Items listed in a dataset
- Opening Delimiter -
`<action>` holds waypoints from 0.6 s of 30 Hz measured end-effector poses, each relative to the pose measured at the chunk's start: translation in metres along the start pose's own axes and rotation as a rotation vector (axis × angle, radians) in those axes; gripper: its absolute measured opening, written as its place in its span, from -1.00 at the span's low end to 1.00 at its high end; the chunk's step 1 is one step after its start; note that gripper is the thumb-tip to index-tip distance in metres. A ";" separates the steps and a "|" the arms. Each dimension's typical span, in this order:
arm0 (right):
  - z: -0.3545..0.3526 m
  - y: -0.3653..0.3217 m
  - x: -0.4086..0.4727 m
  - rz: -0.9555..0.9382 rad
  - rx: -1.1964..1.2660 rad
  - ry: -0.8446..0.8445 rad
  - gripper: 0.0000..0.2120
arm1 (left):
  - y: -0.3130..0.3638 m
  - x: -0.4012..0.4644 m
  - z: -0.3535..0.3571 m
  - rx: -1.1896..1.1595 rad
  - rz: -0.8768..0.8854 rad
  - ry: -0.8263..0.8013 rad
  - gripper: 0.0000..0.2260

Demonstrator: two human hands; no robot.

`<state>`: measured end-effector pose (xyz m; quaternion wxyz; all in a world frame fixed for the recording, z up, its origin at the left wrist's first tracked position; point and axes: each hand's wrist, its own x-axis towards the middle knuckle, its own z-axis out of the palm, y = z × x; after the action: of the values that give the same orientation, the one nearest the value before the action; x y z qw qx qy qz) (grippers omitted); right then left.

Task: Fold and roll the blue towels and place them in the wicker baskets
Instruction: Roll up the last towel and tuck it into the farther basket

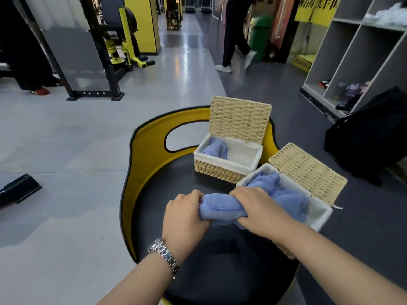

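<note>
Both hands clench one rolled blue towel (222,211): left hand (186,216) at its 9 o'clock end, right hand (259,211) at 3 o'clock, apparently keeping the roll tight. It sits against the near basket (320,216), which holds more towelling. The far basket (222,170), at 12 o'clock, holds another.

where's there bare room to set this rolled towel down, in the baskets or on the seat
The far wicker basket has bare white lining right of its one blue towel. The black seat pad is bare left of both baskets and near the wrists. The near wicker basket is crowded with bunched towel, both hands gripping the blue roll.
</note>
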<state>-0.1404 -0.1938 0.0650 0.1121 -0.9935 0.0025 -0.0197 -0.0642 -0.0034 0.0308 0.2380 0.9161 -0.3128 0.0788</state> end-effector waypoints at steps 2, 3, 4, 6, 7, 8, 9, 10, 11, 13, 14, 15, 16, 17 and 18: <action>-0.018 0.013 0.019 -0.010 -0.028 0.002 -0.71 | 0.008 0.020 -0.004 -0.005 0.009 0.030 -0.71; -0.026 0.024 0.032 -0.016 -0.055 -0.002 -0.72 | 0.012 0.033 -0.004 0.000 0.026 0.038 -0.70; -0.033 0.036 0.047 -0.020 -0.085 0.006 -0.72 | 0.016 0.046 -0.002 0.004 0.047 0.047 -0.69; -0.046 0.062 0.076 -0.032 -0.154 0.029 -0.71 | 0.025 0.075 0.005 -0.010 0.075 0.072 -0.69; -0.053 0.072 0.091 -0.046 -0.195 0.044 -0.71 | 0.029 0.089 0.010 -0.028 0.067 0.086 -0.70; -0.058 0.082 0.105 -0.059 -0.223 0.064 -0.72 | 0.033 0.105 0.015 -0.047 0.046 0.098 -0.71; -0.064 0.090 0.119 -0.059 -0.231 0.084 -0.74 | 0.037 0.119 0.021 -0.060 0.024 0.107 -0.71; -0.069 0.098 0.133 -0.056 -0.221 0.101 -0.75 | 0.039 0.134 0.027 -0.068 0.008 0.116 -0.70; -0.072 0.104 0.146 -0.050 -0.212 0.116 -0.74 | 0.041 0.148 0.034 -0.074 -0.006 0.121 -0.69; -0.074 0.119 0.172 -0.046 -0.206 0.140 -0.77 | 0.041 0.174 0.047 -0.096 -0.043 0.117 -0.67; -0.072 0.126 0.183 -0.053 -0.200 0.142 -0.76 | 0.040 0.185 0.054 -0.108 -0.066 0.108 -0.66; -0.068 0.133 0.192 -0.068 -0.202 0.142 -0.74 | 0.039 0.194 0.061 -0.113 -0.086 0.095 -0.65; -0.063 0.140 0.201 -0.090 -0.218 0.142 -0.70 | 0.039 0.202 0.069 -0.112 -0.100 0.076 -0.63; -0.057 0.146 0.208 -0.108 -0.246 0.140 -0.66 | 0.038 0.208 0.077 -0.102 -0.112 0.052 -0.60; -0.050 0.153 0.215 -0.125 -0.275 0.137 -0.64 | 0.038 0.214 0.085 -0.089 -0.125 0.025 -0.56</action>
<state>0.0723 -0.3557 0.0882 -0.0267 -0.9940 -0.0488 -0.0940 0.0817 -0.1850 0.0341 0.2870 0.9213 -0.2552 0.0610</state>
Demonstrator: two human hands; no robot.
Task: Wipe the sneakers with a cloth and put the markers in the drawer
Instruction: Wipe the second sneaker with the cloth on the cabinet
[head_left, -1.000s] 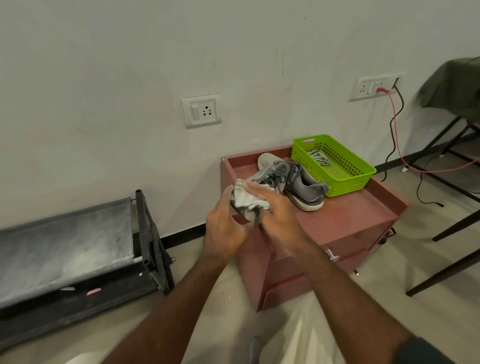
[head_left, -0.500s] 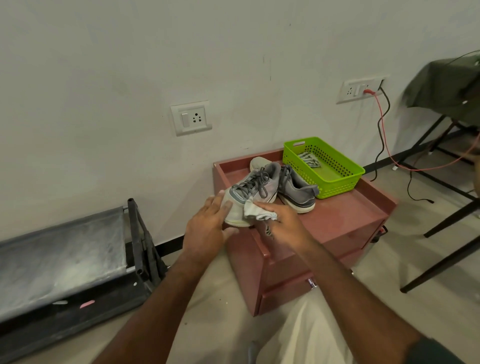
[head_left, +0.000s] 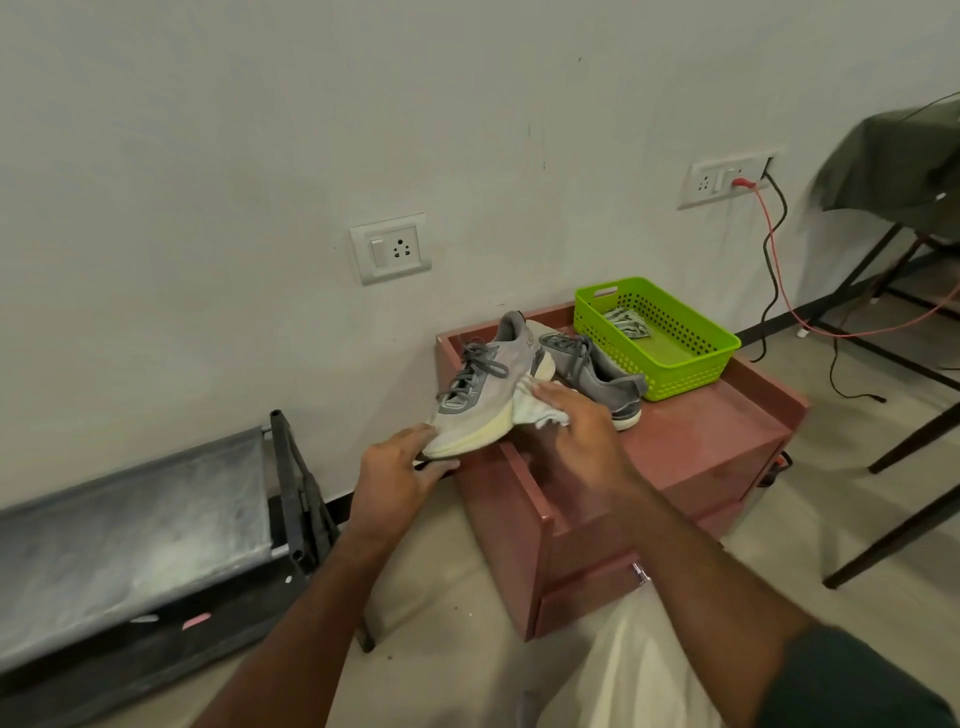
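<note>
A light grey sneaker (head_left: 488, 384) is tilted up over the left edge of the reddish drawer cabinet (head_left: 691, 441). My left hand (head_left: 400, 467) grips its toe and sole from below. My right hand (head_left: 582, 431) presses a white cloth (head_left: 530, 405) against the sneaker's cream sole. The second, darker grey sneaker (head_left: 597, 374) stands on the cabinet top just behind. A green plastic basket (head_left: 675, 358) at the cabinet's back holds some grey-and-white items that are too small to identify. The cabinet's two drawers (head_left: 587, 592) are shut, with a metal knob on the lower one.
A dark metal bench (head_left: 135, 530) stands to the left against the wall. Table legs (head_left: 893, 509) and a cloth-covered table are on the right. Red and black cables (head_left: 774, 275) hang from a wall socket to the floor behind the cabinet.
The cloth went from being bunched between both hands to my right hand alone. My left hand took the sneaker's toe and lifted it, and the cloth now rests on its sole.
</note>
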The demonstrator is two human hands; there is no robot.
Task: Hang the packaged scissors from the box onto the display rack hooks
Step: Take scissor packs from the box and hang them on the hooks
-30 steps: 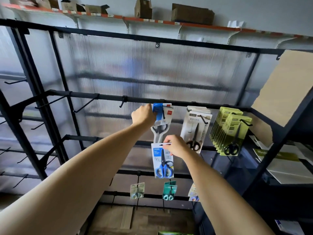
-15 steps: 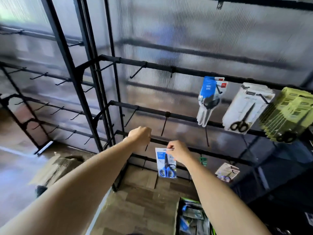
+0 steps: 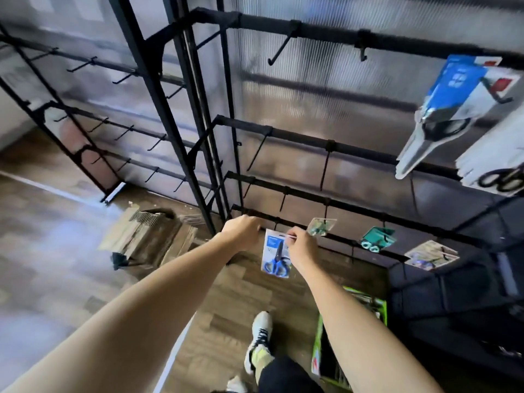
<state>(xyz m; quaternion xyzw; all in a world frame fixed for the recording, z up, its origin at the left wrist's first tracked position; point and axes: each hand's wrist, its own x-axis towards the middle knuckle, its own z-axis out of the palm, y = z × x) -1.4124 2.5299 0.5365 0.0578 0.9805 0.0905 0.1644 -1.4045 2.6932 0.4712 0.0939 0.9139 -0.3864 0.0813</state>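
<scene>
My right hand [image 3: 301,245] pinches the top of a blue scissors pack [image 3: 275,256], which hangs below my fingers near the lowest bar of the black display rack [image 3: 306,137]. My left hand [image 3: 243,231] is curled just left of the pack, close to that bar; whether it holds anything is unclear. A blue-carded scissors pack [image 3: 450,109] and a white pack of black scissors [image 3: 499,168] hang from an upper bar at the right. The green box [image 3: 320,344] of packs lies on the floor by my right forearm.
Small packs hang on the lowest bar: a pale one [image 3: 321,226], a teal one [image 3: 377,238] and a printed one [image 3: 431,255]. Flattened cardboard [image 3: 147,236] lies on the wooden floor at the left. My shoe [image 3: 259,341] stands beside the box. Several bare hooks line the rack.
Both hands dropped from the upper bar to the lowest bar, the right one carrying the blue pack. My view swung down toward the floor and the box.
</scene>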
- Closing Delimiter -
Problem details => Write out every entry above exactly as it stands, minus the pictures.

Completed task =>
`<action>` holds waypoints from 0.6 s of 30 Hz measured end-effector poses, each relative to the pose measured at the chunk's start: translation in metres along the start pose's own axes and rotation as a rotation vector (axis × angle, radians) in those axes; gripper: its absolute measured opening, written as its place in its span, from -1.00 at the span's low end to 1.00 at its high end; the chunk's step 1 is one step after its start; note that gripper is the thumb-tip to index-tip distance in metres. A ";" separates the steps and a "|" the arms. Each dimension's typical span, in this order:
arm0 (right):
  - z: -0.3545..0.3526 m
  - y: -0.3653..0.3217 m
  - x: -0.4086..0.4727 m
  - rz: -0.9555..0.9382 rad
  - rx: -1.1964..1.2660 rad
  - ry: -0.8446..0.8445 rad
  - gripper: 0.0000..0.2120
arm1 (left):
  - y: -0.3130..0.3638 m
  - x: -0.4012..0.4644 m
  - z: -0.3535..0.3571 m
  - rx: -1.1896..1.1595 rad
  - rz: -0.8768..0.8854 rad
  - ry: -0.8263..0.8013 rad
  - gripper: 0.0000..0.2260

Demonstrator: two human hands; no robot.

`<state>`: measured end-effector pose (xyz m; quaternion wxyz; all in a world frame fixed for the recording, z up, its origin at the left wrist's first tracked position; point and axes: each hand's wrist, its own x-axis towards the middle knuckle, its own z-axis out of the palm, y = z × x; after the action: of the values that give the same orientation, the one nearest the value before the action; x y z qw qx qy qz) (grippers omitted); right then left.

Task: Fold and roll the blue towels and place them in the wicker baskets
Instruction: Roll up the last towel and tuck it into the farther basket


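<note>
Both hands clench one rolled blue towel (222,211): left hand (186,216) at its 9 o'clock end, right hand (259,211) at 3 o'clock, apparently keeping the roll tight. It sits against the near basket (320,216), which holds more towelling. The far basket (222,170), at 12 o'clock, holds another.

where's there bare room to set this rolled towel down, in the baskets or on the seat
The far wicker basket has bare white lining right of its one blue towel. The black seat pad is bare left of both baskets and near the wrists. The near wicker basket is crowded with bunched towel, both hands gripping the blue roll.
</note>
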<state>-0.1404 -0.1938 0.0650 0.1121 -0.9935 0.0025 -0.0197 -0.0642 -0.0034 0.0308 0.2380 0.9161 -0.3128 0.0788</state> end-effector waypoints at steps 2, 3, 4, 6, 7, 8, 9, 10, 11, 13, 14, 15, 16, 17 and 18: <action>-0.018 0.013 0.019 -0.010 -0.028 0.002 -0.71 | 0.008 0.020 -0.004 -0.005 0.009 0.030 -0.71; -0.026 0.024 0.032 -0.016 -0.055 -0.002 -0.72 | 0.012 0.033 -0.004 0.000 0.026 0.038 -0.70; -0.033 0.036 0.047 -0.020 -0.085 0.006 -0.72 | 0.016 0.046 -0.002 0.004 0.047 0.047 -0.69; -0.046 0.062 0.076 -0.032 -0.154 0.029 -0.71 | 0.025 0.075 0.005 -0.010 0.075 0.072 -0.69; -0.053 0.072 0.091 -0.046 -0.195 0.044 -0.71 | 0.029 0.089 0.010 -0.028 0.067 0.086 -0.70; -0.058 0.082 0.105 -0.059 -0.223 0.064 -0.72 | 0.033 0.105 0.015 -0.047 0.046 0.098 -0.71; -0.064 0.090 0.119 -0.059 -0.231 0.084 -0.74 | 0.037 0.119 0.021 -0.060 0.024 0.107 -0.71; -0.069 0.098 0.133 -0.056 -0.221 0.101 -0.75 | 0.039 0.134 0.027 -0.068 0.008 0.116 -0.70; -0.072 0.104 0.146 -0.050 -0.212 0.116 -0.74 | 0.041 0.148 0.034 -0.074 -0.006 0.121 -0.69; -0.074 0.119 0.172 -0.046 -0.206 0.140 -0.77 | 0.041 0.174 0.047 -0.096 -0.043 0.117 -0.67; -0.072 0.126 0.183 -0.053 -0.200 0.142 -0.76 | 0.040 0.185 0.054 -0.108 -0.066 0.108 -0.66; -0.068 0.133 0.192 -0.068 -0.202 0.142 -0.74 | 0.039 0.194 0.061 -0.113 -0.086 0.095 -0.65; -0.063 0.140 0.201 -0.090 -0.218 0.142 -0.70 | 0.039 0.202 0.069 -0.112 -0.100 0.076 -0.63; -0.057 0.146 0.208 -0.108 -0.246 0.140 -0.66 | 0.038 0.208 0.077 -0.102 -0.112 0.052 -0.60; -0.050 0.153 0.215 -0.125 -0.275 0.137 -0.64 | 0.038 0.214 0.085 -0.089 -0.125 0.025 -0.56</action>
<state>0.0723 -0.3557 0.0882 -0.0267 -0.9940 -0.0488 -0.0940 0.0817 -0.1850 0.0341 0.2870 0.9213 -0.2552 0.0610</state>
Demonstrator: two human hands; no robot.
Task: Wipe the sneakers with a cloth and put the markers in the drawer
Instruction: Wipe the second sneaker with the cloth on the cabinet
[head_left, -1.000s] 
[head_left, -0.500s] 
[head_left, +0.000s] 
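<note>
A light grey sneaker (head_left: 488, 384) is tilted up over the left edge of the reddish drawer cabinet (head_left: 691, 441). My left hand (head_left: 400, 467) grips its toe and sole from below. My right hand (head_left: 582, 431) presses a white cloth (head_left: 530, 405) against the sneaker's cream sole. The second, darker grey sneaker (head_left: 597, 374) stands on the cabinet top just behind. A green plastic basket (head_left: 675, 358) at the cabinet's back holds some grey-and-white items that are too small to identify. The cabinet's two drawers (head_left: 587, 592) are shut, with a metal knob on the lower one.
A dark metal bench (head_left: 135, 530) stands to the left against the wall. Table legs (head_left: 893, 509) and a cloth-covered table are on the right. Red and black cables (head_left: 774, 275) hang from a wall socket to the floor behind the cabinet.
The cloth went from being bunched between both hands to my right hand alone. My left hand took the sneaker's toe and lifted it, and the cloth now rests on its sole.
</note>
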The demonstrator is two human hands; there is no robot.
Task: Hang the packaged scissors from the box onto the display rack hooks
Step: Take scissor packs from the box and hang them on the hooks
-30 steps: 
-15 steps: 
+0 steps: 
<state>(xyz m; quaternion xyzw; all in a world frame fixed for the recording, z up, its origin at the left wrist's first tracked position; point and axes: each hand's wrist, its own x-axis towards the middle knuckle, its own z-axis out of the palm, y = z × x) -1.4124 2.5299 0.5365 0.0578 0.9805 0.0905 0.1644 -1.4045 2.6932 0.4712 0.0939 0.9139 -0.3864 0.0813</state>
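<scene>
My right hand [image 3: 301,245] pinches the top of a blue scissors pack [image 3: 275,256], which hangs below my fingers near the lowest bar of the black display rack [image 3: 306,137]. My left hand [image 3: 243,231] is curled just left of the pack, close to that bar; whether it holds anything is unclear. A blue-carded scissors pack [image 3: 450,109] and a white pack of black scissors [image 3: 499,168] hang from an upper bar at the right. The green box [image 3: 320,344] of packs lies on the floor by my right forearm.
Small packs hang on the lowest bar: a pale one [image 3: 321,226], a teal one [image 3: 377,238] and a printed one [image 3: 431,255]. Flattened cardboard [image 3: 147,236] lies on the wooden floor at the left. My shoe [image 3: 259,341] stands beside the box. Several bare hooks line the rack.
Both hands dropped from the upper bar to the lowest bar, the right one carrying the blue pack. My view swung down toward the floor and the box.
</scene>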

No additional response is needed to complete this exercise.